Combining Lab Experiments and Industry Practice Data in Transaction Cost Analysis: The Case of Competition as a Safeguard
University of Southern California - Marshall School of Business
University of Minnesota - Twin Cities - Carlson School of Management
JOURNAL OF LAW, ECONOMICS, AND ORGANIZATION, Vol 11 No 1, Spring 1995
Extant empirical work in TCA relies almost exclusively on cross-sectional survey data on firm behavior to test predictions about vertical integration, long-run contracts, alliances and the like. Such designs shed useful light on the causal mechanisms supposedly responsible for the effects, but do not develop the details. Many of these designs also offer scarce insight into the profit implications inherent in the theory. Cognizant of these gaps, we combine a laboratory experiment and cross-sectional industry practice data to offer the first empirical evidence of "invited" competition as a safeguard for buyers' specific investments. Specifically, our lab data offers direct evidence of the suppression of opportunism. As per the theory, competition from a license holds down price hikes that exploit locked-in buyers in follow-on time periods.
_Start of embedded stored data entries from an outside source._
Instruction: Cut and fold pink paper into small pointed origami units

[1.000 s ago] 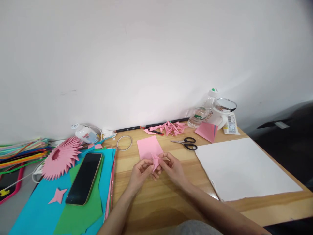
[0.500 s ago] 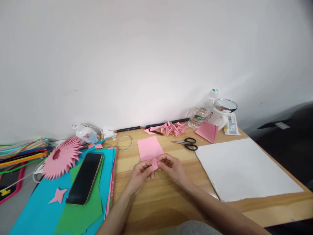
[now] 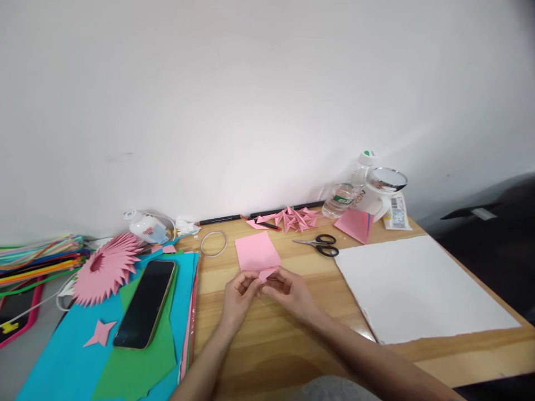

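A small folded piece of pink paper is pinched between both hands over the wooden table. My left hand grips its left end between thumb and fingers. At its right side, my right hand has its fingers curled round the edge, the thumb a little lower. Just beyond the hands lies a square pink sheet, its near edge partly hidden by them. Several folded pink paper pieces with sharp points are heaped near the wall.
Black-handled scissors lie right of the pink sheet, a ring of tape left of it. A white board covers the right side. At left, a phone rests on coloured paper. A water bottle stands by the wall.
The folded pink paper has turned in my fingers and now shows a longer, flatter, slanting shape. My right hand's fingers have shifted along it, and both hands have moved only slightly.
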Motion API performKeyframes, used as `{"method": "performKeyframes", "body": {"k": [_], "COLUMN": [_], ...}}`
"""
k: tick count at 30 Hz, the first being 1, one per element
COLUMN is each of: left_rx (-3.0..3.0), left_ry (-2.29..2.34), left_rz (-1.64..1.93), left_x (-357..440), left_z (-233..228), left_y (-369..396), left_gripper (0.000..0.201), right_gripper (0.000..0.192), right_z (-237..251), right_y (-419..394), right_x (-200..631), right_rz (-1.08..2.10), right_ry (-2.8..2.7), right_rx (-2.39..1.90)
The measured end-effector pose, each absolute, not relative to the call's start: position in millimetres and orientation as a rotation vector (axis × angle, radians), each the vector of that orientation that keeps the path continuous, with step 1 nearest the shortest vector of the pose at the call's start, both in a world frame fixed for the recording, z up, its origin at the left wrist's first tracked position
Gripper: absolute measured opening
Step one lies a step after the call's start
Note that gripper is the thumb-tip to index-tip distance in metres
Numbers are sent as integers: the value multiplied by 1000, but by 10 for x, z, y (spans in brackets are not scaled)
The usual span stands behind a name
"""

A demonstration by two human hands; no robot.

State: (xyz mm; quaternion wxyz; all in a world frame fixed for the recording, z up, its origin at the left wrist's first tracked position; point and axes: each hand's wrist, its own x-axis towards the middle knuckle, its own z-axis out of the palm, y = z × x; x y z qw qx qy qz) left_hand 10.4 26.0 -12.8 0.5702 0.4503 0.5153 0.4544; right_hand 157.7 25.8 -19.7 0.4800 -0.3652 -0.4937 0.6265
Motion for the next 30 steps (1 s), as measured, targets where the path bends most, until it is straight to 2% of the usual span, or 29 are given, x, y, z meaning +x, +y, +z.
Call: {"method": "performKeyframes", "body": {"k": [4, 8, 14, 20, 27, 30], "left_rx": [1257, 1462, 1536, 1550, 1484, 1440], "left_ry": [1309, 1308, 1249, 1285, 1268, 1259], "left_rz": [1170, 1215, 1178, 1215, 1144, 1149], "left_x": [122, 134, 116, 100, 114, 113], "left_z": [-110, -81, -42, -44, -29, -42], "left_y": [239, 224, 215, 229, 197, 185], "left_gripper": [19, 14, 25, 11, 14, 13], "right_gripper": [29, 29, 27, 32, 27, 26], "right_z": [-176, -161, -167, -150, -160, -152], "right_y": [271, 306, 308, 303, 315, 320], "right_x": [1584, 1608, 1602, 1619, 1650, 1643], "right_rz": [1514, 1540, 1568, 1570, 1536, 1615], "right_ry": [-1077, -1051, -960, -992, -1072, -950], "right_rx": [-953, -973, -867, -919, -1009, -1075]}}
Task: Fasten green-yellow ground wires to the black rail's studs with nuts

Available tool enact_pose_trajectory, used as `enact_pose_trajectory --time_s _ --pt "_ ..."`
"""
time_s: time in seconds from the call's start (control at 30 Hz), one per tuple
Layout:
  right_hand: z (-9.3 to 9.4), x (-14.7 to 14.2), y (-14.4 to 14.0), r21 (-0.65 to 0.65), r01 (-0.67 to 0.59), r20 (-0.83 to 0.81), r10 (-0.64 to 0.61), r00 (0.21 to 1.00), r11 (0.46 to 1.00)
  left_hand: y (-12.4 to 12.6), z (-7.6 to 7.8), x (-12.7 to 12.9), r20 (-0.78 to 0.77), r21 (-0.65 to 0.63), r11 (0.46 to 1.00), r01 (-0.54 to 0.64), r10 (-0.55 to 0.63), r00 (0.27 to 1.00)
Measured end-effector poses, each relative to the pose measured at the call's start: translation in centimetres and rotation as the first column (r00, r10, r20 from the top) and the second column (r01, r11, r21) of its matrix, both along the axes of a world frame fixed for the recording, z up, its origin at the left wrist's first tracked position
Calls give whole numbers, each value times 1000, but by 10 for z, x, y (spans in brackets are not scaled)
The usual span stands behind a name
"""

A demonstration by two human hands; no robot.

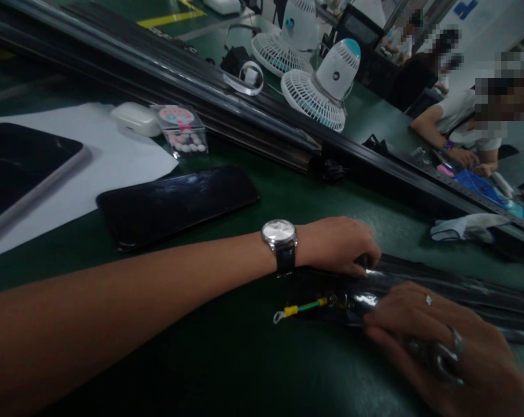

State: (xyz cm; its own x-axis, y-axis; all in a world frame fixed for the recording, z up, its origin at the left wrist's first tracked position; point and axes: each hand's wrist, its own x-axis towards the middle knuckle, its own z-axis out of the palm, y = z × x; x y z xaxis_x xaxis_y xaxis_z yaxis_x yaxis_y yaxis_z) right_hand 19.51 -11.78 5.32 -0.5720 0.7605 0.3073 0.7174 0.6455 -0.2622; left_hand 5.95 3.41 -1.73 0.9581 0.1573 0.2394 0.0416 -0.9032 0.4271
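Observation:
A black, glossy plastic-wrapped strip (422, 272) runs along the green table toward the right edge. From its near end sticks out a short yellow-green wire (307, 306) tipped with a metal ring terminal (278, 317). My left hand (342, 246), a watch (279, 233) on its wrist, is closed with curled fingers on the strip's far edge. My right hand (448, 347) wears rings and is curled, its fingertips touching the plastic on the near side. Something curved and metallic (446, 370) shows within its grasp, too dark to name.
A phone (179, 202), a tablet-like device (22, 168) on white paper (127, 153), a white case (135, 118) and a candy box (183, 130) lie left. Long black profiles (192, 81) cross behind. Beyond stand fans (337, 69); a person (474, 127) works at right, near a glove (465, 227).

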Motion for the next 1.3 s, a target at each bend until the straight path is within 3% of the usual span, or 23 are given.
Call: enact_pose_trajectory --time_s 0.33,0.47,0.57,0.77,0.9,1.07,1.2,1.3 --pt "-9 7 -2 -74 -9 -24 7 1000 997 -5 5 0 -50 162 987 -17 25 998" --pt "-1 16 -3 -202 -131 138 160 977 971 -2 8 -4 -51 95 995 9 -5 999" --pt "9 22 -5 -277 -164 160 214 964 947 1 10 -8 -69 52 997 49 -45 997" --pt "4 19 -6 -97 -30 -4 30 1000 995 0 10 -3 -47 84 996 12 -8 999" --pt "-4 10 -3 -56 23 -64 -26 998 998 -4 8 4 -50 198 980 -36 47 998" --pt "-9 6 -3 -52 18 -97 -23 995 998 -8 6 12 -39 269 961 -63 77 996" --pt "-12 8 -2 -69 4 -57 -8 998 998 -11 9 13 -62 241 969 -64 81 995" --pt "-7 14 -1 -126 -93 2 94 996 988 -11 17 10 -100 183 982 -46 65 993"
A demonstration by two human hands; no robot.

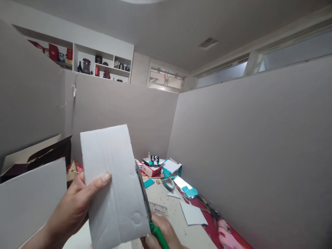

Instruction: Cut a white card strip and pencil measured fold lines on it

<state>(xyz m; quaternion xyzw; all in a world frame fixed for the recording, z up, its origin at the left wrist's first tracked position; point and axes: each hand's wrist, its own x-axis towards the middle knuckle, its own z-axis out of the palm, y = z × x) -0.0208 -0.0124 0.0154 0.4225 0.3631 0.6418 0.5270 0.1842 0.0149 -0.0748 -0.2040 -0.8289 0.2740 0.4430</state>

The lab data also show competing with a licensee is more attractive to the original monopolist as potential buyers need to make larger supplier-specific expenditures. The reverse is true when the focal product provides buyers with larger economic value. Interestingly, these effects show some systematic deviation from the sub-game perfect predictions of the game-theoretic models. Our industry data show that firms behave according to the prediction that products requiring greater levels of supplier-specific investments are more likely to be licensed. We close with a discussion of the economics of safeguards and the methodological implications of the studies.